Die Nervosität ist groß. Dass Trump zum Äußersten bereit ist, ist hier allen bewusst. Für den verurteilten Straftäter steht womöglich seine persönliche Freiheit auf dem Spiel. Sollte er verlieren, müsste er sich mehreren Strafverfahren stellen, die er als Präsident zumindest zum Teil abwehren könnte. Die Nachfrage nach Notfallübungen für Kongressmitarbeiter ist in den vergangenen Monaten gestiegen. Was tun, wenn ein Gefährder ins Gebäude eindringt? Wo Schutz suchen? Solche Fragen schienen bis zum 6. Januar 2021 abstrakt. Doch die Bilder von Angreifern, die Beamte der Kapitolspolizei attackierten, Fenster einschlugen und durch die Gänge des Kongresses zogen, sind den Amerikanern seither unauslöschlich im Gedächtnis.

Donald Trump war nach seinem Versuch, den friedlichen Machtwechsel vor vier Jahren zu verhindern, von vielen schon als geächteter Aufrührer abgeschrieben worden. Doch er überrollte die Republikaner im Winter in den Vorwahlen und ließ sich abermals auf den Schild heben. Im Sommer dann überraschten die Demokraten mit ihrem späten Wechsel von Joe Biden zu Kamala Harris. Nun ist das Rennen zwischen den beiden Kandidaten so knapp, dass kein seriöser Beobachter eine Prognose wagen kann.

Ein Funke könnte genügen, um landesweite Unruhen zu entfachen

Trump lässt in dieser angespannten Stimmung bewusst Raum für Eskalation. Während seines Auftritts im Madison Square Garden in New York wiederholte er jüngst seine Warnung vor einem „inneren Feind“, der nach der Wahl Chaos stiften könne. Man stehe einer „bösartigen, linke Maschinerie“ gegenüber, die besiegt werden müsse. Wie vor vier Jahren behauptet er, die Stimmen für einen Sieg schon beisammenzu­haben – jetzt gelte es nur, sicherzustellen, dass „die andere Seite“ nicht be­trüge.

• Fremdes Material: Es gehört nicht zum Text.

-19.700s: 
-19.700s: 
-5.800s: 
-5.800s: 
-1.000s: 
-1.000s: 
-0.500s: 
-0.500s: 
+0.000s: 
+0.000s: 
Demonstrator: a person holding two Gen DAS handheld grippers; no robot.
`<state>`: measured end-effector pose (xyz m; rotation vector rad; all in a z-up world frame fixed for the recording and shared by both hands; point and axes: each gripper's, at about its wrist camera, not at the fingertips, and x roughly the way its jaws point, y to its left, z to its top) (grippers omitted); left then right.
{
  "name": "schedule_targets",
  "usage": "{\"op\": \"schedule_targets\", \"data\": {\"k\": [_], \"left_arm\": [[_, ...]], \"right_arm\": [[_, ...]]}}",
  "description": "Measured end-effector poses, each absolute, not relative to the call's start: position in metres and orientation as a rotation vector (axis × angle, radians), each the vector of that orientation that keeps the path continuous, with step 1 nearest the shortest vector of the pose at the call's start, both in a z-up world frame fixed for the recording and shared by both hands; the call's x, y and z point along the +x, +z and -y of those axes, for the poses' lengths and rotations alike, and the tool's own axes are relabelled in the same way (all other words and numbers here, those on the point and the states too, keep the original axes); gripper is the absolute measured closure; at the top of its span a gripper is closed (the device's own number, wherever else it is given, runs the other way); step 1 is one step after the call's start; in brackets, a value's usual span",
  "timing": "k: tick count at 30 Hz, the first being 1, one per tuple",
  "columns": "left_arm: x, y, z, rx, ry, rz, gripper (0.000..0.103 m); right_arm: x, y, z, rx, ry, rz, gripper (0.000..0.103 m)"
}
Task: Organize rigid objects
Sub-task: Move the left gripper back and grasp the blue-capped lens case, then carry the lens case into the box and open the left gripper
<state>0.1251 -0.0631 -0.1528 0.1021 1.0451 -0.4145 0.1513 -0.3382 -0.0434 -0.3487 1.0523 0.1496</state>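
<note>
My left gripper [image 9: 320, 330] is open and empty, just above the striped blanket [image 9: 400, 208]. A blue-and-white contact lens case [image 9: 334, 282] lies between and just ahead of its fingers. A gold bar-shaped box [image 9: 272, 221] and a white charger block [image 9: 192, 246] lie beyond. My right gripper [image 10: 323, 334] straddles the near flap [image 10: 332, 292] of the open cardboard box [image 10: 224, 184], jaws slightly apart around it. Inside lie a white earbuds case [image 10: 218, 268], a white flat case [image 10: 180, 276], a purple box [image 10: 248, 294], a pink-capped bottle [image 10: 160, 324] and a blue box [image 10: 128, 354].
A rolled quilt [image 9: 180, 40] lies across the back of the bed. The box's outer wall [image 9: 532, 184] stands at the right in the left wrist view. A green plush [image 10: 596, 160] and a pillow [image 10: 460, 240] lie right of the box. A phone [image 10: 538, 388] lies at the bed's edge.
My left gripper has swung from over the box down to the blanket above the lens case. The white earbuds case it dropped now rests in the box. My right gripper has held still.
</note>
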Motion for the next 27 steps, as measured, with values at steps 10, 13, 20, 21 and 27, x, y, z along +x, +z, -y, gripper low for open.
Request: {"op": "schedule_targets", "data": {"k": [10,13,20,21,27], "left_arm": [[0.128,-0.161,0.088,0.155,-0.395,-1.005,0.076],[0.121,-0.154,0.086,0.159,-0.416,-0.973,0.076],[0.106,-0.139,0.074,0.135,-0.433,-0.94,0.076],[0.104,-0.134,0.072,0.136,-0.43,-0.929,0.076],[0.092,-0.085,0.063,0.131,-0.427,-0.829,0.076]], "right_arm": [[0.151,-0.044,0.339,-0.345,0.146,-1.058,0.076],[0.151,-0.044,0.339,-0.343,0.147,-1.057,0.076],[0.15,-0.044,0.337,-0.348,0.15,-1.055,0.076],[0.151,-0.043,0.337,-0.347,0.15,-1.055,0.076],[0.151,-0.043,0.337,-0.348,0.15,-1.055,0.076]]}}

Dieser Text stammt aus der Frankfurter Allgemeinen Sonntagszeitung.

In Zeiten einer historischen Polarisierung könnte ein Funke genügen, um landesweite Unruhen zu entfachen. 2020 dauerte es vier Tage, bis Bidens Sieg nach der Wahl offiziell verkündet wurde. Seither haben viele Bundesstaaten nachgerüstet, um Briefwahlstimmen schneller auszuzählen. Doch für Trump wäre es ein Leichtes, ein spätes Ergebnis für eine weitere Lüge des Wahlbetrugs oder einen verfrühten Siegesruf zu nutzen. Seit Monaten streut er Zweifel an der Integrität des Wahlprozesses. Selbst Harris äußerte kürzlich die Erwartung, Trump werde sich am Wahlabend unabhängig vom Ergebnis zum Sieger er­klären.

Wie schnell Falschnachrichten zur realen Bedrohung werden können, zeigte sich kürzlich in den vom Hurrikan Helene verwüsteten Gebieten. Nachdem Trump wiederholt behauptet hatte, der Katastrophenschutz lasse hilfsbedürftige Amerikaner im Stich und vergebe stattdessen Geld an Migranten, wurden Helfer von bewaffneten Per­sonen bedroht. Eine ähnliche Dynamik könnte sich entwickeln, wenn Trump nach dem 5. November abermals von einer „gestohlenen Wahl“ spricht. Im Nordwesten der Vereinigten Staaten brannten jüngst zwei Wahlbriefkästen; das FBI ermittelt.

Wahrscheinlicher als Randale im demokratisch geprägten Washington sind zunächst Eskalationen an der Basis: Angriffe auf Wahllokale, das Stören der Stimmauszählung, möglicherweise auch gewaltsame Demonstrationen. Aus gutem Grund haben viele Bundesstaaten und Bezirke in den vergangenen Monaten die Sicherheitsvorkehrungen für den Wahltag verstärkt. Wahlhelfer wurden in Deeskalation geschult, Wahllokale mit Panikknöpfen und schusssicherem Glas ausgestattet. Politische Gewalt gilt inzwischen als so wahrscheinlich, dass es schwieriger wird, genügend freiwillige Helfer zu finden.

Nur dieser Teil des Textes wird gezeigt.